I suppose you know what I’m going to be specializing in for my practice, don’t you?
As I started to explore the world of sex, of kinks and fetishes and gender bending, I discovered that there was something deep inside of myself that resonated with what I was exploring. I’m honest enough, and self aware enough, that finally admitting to myself that I am a sadist, that I am fascinated by power play and power exchange, and that there’s just something so fucking sexy about BDSM was almost a non-event.
I felt lighter, freer, and began to throw myself into the world of kink and fetish sex in earnest.
I love to play with the idea of gender; sissies, crossdressing, gender bending… All huge turn ons for me.
My sadistic streak means that impact play was one of the first things I explored, and it remains very very close to my heart. I made my first flogger, and still have it! Leather and a dowel rod handle, my flogger is my most well used sex toy. I hope to someday master the single tail whip as well.
I’ve discovered lately that my fantasies and sexual daydreams have taken a darker turn. I dream of controlling a submissive, owning them intimately from the mind out through the skin. I want to posses someone so completely that they can’t even think about anything other than me… and I want them to crawl to me and beg me to own them even more.
Mental games, mind fucking and using what I know about the way the mind works to bend a willing subject to my will; helping clients come to understand that what they want and need is normal, natural and should be embraced; building relationships that are mutually satisfying and impactful — these are the core things that drive me.
I am an intensely sexual intelligent woman, seeking partners in my perverted dance. I want to hear your confessions about your deepest desires, I want to listen to you gasping in pain or pleasure, I want to know that I can effect you.
I desperately want to feel extremely free to comment, communicate; and, interact with you!
I wish I could be part of your studies on sexual psychology! I wish I could be your favorite person to study.

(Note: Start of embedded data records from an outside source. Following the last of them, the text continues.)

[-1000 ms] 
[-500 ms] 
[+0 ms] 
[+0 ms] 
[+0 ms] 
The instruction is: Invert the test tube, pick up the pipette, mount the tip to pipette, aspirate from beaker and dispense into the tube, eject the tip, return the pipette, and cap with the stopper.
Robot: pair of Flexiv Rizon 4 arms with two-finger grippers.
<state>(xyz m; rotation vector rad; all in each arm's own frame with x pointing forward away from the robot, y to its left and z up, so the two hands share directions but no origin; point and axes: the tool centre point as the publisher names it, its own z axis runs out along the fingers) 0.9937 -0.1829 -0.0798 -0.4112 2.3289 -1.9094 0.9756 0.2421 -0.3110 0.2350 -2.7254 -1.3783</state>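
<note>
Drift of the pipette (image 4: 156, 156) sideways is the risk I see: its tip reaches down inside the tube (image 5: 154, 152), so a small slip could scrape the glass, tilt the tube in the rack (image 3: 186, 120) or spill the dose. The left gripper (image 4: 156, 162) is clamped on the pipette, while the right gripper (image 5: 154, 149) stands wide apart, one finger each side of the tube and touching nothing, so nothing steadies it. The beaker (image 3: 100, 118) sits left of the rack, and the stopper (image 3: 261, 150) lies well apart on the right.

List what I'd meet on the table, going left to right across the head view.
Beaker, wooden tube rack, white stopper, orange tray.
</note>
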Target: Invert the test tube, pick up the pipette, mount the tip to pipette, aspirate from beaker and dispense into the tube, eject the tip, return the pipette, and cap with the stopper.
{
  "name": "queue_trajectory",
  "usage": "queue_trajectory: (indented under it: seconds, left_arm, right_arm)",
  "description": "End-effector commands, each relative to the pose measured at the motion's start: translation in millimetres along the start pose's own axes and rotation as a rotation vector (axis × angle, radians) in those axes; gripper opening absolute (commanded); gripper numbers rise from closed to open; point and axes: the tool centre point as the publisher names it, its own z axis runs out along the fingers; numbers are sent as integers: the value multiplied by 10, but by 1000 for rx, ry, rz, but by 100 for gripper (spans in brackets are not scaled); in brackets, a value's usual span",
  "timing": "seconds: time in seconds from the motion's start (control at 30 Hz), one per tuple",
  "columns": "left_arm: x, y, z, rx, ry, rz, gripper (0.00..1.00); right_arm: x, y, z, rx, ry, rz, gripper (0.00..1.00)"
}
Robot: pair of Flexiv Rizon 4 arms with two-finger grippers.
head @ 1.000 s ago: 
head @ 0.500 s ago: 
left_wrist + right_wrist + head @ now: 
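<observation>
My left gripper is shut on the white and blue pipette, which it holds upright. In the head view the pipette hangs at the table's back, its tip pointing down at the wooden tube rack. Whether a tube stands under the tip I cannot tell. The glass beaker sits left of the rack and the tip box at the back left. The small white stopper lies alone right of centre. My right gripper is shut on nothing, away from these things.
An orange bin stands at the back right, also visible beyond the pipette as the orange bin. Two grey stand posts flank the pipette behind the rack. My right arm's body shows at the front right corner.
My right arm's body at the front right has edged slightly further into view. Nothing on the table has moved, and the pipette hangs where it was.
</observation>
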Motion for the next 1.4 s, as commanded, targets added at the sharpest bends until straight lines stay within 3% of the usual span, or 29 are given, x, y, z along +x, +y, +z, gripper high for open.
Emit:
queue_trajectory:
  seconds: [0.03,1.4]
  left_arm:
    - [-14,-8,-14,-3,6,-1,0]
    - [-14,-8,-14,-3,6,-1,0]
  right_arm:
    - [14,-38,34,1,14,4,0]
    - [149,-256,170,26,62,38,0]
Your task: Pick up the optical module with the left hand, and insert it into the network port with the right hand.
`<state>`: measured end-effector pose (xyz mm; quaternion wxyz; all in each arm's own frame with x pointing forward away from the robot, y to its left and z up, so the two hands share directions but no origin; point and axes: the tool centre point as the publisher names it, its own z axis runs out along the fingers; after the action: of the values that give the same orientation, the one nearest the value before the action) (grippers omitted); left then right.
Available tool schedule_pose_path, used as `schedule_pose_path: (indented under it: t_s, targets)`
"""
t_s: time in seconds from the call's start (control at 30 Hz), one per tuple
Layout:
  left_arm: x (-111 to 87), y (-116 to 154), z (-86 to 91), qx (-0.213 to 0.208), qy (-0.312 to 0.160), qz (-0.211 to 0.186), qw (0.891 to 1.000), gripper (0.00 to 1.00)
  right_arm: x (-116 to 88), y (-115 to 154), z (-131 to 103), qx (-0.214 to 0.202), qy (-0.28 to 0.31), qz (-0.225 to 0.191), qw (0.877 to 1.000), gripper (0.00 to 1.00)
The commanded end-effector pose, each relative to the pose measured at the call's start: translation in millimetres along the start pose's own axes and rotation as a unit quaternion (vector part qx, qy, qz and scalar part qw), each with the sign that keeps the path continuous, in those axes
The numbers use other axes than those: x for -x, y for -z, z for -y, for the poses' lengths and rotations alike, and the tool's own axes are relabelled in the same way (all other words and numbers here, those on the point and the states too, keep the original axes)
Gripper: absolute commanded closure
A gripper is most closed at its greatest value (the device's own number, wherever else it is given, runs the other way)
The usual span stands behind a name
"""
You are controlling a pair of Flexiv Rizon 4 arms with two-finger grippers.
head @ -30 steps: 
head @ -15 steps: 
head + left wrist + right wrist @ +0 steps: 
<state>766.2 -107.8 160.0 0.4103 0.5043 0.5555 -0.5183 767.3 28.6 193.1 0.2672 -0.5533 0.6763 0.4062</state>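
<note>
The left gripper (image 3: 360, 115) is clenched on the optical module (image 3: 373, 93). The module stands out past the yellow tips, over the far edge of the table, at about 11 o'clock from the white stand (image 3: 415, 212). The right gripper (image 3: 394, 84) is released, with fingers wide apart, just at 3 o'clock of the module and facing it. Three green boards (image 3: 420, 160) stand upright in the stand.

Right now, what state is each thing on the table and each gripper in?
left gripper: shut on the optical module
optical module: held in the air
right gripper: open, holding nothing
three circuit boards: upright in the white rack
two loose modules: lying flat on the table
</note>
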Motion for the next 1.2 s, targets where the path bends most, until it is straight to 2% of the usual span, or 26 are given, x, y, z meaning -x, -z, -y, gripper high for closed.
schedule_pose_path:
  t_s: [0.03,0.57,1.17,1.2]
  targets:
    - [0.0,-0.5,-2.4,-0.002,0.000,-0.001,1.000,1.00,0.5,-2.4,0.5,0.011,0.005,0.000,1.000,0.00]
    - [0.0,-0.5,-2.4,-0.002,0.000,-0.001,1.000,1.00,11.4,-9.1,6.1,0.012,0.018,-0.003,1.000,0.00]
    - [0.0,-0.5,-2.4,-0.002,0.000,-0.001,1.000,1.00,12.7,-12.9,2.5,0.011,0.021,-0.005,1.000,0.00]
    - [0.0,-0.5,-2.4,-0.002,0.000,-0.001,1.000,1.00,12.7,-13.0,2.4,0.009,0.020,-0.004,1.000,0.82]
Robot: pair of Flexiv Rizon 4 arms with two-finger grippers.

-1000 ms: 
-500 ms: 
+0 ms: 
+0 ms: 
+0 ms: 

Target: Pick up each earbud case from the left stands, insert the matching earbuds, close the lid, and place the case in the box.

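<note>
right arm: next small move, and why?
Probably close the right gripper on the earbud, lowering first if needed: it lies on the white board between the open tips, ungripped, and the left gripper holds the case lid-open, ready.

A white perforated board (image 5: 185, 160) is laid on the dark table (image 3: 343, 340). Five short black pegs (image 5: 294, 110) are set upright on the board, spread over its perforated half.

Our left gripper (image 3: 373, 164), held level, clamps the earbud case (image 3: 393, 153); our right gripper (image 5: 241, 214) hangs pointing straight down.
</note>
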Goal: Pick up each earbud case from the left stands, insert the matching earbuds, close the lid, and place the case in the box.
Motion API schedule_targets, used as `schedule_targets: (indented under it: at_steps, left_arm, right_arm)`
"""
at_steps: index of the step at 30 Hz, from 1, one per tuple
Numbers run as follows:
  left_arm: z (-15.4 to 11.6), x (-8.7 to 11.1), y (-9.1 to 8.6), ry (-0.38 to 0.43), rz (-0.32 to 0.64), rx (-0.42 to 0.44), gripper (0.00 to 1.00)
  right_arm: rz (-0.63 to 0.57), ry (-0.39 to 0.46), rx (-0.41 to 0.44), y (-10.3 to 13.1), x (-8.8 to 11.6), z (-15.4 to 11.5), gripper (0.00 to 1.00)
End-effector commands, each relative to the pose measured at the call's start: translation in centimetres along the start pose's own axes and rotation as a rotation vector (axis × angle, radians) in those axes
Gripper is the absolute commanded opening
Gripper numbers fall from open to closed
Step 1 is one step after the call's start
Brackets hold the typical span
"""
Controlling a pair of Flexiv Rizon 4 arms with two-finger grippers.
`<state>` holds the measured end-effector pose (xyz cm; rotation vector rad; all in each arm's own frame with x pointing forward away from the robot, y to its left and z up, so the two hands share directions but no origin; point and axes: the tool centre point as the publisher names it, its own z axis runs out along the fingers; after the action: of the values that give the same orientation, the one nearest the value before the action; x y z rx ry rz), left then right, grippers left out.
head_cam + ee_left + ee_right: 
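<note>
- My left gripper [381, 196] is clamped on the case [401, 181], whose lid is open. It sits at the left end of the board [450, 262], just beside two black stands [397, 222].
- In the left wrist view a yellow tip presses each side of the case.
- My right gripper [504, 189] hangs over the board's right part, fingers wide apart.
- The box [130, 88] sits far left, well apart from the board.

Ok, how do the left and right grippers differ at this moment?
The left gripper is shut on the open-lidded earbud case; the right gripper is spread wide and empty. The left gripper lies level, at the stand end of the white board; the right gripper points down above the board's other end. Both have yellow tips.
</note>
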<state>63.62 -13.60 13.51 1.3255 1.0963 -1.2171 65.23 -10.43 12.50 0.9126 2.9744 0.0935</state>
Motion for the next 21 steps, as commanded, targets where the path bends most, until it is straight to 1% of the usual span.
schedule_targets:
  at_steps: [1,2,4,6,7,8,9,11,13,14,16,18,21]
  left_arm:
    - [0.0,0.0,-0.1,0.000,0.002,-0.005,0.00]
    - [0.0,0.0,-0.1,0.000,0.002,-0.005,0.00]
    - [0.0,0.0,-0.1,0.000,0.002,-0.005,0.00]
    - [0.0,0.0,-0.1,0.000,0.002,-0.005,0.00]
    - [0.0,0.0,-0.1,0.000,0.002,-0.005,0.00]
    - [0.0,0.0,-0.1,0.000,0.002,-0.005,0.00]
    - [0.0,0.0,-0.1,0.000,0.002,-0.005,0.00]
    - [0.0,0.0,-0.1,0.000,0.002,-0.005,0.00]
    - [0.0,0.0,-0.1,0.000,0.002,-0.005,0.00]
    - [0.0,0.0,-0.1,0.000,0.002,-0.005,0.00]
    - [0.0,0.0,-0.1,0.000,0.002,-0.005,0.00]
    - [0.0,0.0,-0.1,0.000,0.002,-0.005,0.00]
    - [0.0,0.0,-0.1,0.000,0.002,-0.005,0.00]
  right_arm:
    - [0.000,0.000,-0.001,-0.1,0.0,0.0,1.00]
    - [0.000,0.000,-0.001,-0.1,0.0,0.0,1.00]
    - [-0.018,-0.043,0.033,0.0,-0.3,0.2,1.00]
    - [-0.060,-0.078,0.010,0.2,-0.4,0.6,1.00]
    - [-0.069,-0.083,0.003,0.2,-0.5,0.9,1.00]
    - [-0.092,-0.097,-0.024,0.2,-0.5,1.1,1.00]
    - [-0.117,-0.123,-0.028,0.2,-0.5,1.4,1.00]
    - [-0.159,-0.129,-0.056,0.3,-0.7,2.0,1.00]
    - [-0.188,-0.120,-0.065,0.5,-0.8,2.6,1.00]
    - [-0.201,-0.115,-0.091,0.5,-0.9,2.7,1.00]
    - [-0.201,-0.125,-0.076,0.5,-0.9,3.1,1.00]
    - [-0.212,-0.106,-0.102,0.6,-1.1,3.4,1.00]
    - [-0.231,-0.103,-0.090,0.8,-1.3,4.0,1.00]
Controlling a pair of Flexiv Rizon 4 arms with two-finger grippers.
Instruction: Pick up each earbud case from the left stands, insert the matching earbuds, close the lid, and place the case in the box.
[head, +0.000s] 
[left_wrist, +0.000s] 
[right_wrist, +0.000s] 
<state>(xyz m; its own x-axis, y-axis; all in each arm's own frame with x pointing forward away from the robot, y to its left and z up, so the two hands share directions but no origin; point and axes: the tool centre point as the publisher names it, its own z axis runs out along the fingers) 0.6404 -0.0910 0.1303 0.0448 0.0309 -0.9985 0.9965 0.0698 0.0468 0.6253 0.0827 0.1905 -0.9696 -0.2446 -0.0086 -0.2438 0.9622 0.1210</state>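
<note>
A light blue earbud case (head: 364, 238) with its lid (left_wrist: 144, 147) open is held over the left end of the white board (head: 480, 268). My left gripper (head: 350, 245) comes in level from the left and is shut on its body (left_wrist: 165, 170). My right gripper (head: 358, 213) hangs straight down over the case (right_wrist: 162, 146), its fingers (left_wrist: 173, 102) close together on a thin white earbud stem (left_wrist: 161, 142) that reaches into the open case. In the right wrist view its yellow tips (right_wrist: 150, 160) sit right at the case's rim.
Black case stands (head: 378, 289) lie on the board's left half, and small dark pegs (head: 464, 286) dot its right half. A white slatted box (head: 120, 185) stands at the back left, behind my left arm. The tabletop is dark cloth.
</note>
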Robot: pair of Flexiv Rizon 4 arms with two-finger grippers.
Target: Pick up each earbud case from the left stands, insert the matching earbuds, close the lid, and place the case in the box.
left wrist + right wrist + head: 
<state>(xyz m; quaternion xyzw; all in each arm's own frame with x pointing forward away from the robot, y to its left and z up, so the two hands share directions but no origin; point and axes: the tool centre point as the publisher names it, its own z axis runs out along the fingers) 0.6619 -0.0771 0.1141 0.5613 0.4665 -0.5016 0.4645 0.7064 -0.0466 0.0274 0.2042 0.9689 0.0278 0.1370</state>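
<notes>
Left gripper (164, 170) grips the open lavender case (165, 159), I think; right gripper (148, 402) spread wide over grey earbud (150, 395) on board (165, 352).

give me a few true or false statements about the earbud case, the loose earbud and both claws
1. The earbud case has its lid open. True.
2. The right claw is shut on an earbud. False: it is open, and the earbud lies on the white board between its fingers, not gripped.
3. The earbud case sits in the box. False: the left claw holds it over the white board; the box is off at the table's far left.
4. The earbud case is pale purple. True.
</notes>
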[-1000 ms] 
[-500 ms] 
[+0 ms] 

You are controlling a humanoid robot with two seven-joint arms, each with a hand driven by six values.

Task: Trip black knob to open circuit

I would definately appreciate it if you would allow me to assist you in the continuance of your practice (even after you leave this site; and, go into private practice).
I have ALWAYS been more than attracted to a woman who has a strong sadist streak in her as this is the only kind of woman that I am able to be myself around!
I would do almost anything for you if you performed psychological mind-games; and, manipulation with me in gender-bending me (as this is a HUGE turn on for me)!
I wish that you would own me intmately through my mind and skin. I also wish that you could possess me so completely that I can’t even think about anyone other than you!!!!
I would love to be able to crawl to you as I beg you to own me!
You have NO idea of how deeply I am into mental games; and, mind fucking as you use what you know about how the mind works to bend me to your will!
I desperately wish that I could be your favorite; and, only client as I help both of us in understanding your studies.
I wish that I could be your favorite partner in your perverted dance.
I wish I could confess my deepest, darkest desires to you and you alone.
Unfortunately, with as attractive and intelligent as you are I have no way of maintaing your interest in me. However, if I do have a chance, no matter how small I wish you would let me know!
I am sorry that I returned to your first blog; however, I started to think that most guys didn’t even pay attention to this. They just proceeded on to your other postings.
I would really love to develop a relationship with you.
I am ashamed to admit that I waited to see if you would be on-line tonight so I could see if I would have gotten a response from you. Unfortunately, I will have to wait for another time to see if you choose to respond. 🙁
are you busy?
I wish You would have responded to these blogs from 4 years ago.
Now you’re making me paranoid… how far back in the archives have you delved?